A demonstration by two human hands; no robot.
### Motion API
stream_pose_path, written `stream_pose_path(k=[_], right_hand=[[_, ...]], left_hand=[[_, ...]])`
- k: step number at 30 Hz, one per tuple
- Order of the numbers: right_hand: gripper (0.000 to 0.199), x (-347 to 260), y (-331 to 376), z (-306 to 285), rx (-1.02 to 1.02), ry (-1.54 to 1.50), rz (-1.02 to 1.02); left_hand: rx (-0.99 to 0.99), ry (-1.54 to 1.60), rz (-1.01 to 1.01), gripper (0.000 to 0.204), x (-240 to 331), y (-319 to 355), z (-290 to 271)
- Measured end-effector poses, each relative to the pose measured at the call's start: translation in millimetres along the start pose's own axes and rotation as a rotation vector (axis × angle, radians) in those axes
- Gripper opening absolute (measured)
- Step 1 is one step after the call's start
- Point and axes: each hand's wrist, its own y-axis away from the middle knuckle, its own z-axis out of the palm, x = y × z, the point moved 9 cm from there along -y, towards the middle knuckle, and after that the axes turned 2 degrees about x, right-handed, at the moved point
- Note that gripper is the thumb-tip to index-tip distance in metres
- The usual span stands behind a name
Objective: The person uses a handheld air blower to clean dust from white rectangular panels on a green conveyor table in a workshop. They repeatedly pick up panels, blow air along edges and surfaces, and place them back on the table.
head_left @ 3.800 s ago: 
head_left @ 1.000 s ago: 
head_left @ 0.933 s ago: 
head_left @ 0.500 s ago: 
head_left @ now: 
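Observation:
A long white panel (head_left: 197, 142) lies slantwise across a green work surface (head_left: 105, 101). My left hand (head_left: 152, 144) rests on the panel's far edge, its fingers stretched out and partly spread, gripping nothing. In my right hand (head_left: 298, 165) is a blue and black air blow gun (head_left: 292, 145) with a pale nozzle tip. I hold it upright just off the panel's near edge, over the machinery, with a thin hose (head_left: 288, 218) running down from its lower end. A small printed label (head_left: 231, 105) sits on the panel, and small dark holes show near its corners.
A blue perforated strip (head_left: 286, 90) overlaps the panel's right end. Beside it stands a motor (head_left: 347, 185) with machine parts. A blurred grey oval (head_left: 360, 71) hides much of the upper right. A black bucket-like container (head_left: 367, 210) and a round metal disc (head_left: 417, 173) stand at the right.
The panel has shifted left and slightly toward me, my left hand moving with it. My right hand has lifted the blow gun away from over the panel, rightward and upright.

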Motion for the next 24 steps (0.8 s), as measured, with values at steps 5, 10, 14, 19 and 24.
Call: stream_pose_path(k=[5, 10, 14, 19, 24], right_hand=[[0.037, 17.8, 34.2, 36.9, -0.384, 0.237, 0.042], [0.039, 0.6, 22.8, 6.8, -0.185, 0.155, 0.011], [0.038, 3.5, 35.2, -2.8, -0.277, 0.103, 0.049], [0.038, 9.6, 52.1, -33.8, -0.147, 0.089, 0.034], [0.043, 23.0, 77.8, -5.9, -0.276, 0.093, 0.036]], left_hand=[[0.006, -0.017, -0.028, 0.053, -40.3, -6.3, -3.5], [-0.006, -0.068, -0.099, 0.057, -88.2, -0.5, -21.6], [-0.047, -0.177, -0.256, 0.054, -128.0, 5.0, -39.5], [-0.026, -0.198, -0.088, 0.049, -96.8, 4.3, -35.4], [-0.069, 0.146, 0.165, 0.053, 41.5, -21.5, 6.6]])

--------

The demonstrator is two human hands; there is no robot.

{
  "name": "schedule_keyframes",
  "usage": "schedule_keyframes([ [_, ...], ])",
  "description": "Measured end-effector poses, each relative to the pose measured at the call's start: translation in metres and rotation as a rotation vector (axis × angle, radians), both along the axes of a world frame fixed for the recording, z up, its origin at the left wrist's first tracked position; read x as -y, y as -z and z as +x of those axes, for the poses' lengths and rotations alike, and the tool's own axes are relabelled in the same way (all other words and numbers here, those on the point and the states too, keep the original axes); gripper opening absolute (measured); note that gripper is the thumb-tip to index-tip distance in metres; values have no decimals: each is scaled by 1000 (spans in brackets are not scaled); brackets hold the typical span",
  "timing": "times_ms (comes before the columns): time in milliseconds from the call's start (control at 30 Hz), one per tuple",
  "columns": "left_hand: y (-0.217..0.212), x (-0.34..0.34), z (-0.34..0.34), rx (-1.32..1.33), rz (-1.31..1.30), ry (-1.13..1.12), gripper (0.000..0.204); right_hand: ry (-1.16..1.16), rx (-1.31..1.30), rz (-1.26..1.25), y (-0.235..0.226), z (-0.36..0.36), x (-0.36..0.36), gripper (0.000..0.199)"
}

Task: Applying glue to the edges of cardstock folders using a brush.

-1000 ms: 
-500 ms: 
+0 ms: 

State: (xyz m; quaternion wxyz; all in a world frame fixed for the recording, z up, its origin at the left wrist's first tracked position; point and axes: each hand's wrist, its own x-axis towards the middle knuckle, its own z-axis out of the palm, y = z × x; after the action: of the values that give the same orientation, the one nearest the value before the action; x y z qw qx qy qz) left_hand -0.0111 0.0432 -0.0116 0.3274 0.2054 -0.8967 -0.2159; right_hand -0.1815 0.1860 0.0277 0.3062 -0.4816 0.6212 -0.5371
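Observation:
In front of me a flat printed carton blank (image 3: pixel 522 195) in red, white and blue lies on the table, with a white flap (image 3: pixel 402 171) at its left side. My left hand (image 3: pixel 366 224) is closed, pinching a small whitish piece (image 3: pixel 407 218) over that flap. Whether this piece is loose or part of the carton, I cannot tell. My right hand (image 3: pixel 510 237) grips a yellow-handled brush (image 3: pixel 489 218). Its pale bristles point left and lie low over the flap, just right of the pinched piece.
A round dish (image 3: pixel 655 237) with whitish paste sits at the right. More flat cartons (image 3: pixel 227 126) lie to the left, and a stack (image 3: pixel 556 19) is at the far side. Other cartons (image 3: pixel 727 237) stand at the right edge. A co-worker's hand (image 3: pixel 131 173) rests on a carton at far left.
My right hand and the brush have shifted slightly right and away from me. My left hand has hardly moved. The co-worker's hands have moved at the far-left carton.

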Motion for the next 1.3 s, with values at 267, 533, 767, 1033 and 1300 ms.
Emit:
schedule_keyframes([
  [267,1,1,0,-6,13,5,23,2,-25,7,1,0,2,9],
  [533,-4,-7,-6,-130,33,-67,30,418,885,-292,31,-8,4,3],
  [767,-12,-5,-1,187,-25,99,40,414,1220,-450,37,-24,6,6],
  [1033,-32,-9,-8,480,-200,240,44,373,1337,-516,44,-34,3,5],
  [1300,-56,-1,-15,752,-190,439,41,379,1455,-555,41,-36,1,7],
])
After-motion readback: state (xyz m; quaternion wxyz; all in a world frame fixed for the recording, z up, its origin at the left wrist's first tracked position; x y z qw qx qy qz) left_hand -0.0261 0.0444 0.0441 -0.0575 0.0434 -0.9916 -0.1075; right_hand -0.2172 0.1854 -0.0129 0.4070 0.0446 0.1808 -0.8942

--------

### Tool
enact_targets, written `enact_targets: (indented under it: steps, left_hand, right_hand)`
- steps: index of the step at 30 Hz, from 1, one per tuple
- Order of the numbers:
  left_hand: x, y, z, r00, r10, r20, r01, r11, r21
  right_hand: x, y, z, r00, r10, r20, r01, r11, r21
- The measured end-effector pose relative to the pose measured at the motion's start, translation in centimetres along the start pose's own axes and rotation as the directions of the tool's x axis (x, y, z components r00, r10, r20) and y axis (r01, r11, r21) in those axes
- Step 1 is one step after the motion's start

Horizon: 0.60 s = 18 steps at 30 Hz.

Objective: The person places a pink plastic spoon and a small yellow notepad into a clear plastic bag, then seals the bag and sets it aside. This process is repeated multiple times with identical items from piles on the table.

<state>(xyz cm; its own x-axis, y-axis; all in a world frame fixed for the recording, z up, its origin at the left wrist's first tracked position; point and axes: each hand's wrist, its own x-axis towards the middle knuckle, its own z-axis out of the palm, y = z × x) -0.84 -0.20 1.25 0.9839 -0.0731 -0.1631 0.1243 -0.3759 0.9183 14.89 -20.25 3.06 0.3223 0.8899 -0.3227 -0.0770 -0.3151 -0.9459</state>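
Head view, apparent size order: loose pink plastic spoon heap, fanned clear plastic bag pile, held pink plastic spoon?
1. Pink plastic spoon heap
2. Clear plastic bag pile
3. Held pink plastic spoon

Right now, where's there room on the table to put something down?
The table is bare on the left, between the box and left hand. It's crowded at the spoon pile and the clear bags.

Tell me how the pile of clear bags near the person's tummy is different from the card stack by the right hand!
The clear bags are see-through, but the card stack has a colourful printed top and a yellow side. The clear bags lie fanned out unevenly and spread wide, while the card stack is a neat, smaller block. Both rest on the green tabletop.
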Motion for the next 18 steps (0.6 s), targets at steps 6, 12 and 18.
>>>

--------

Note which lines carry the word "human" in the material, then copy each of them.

THE ANSWER:
A demonstration by two human hands; no robot.
The demonstrator is two human hands; there is no robot.

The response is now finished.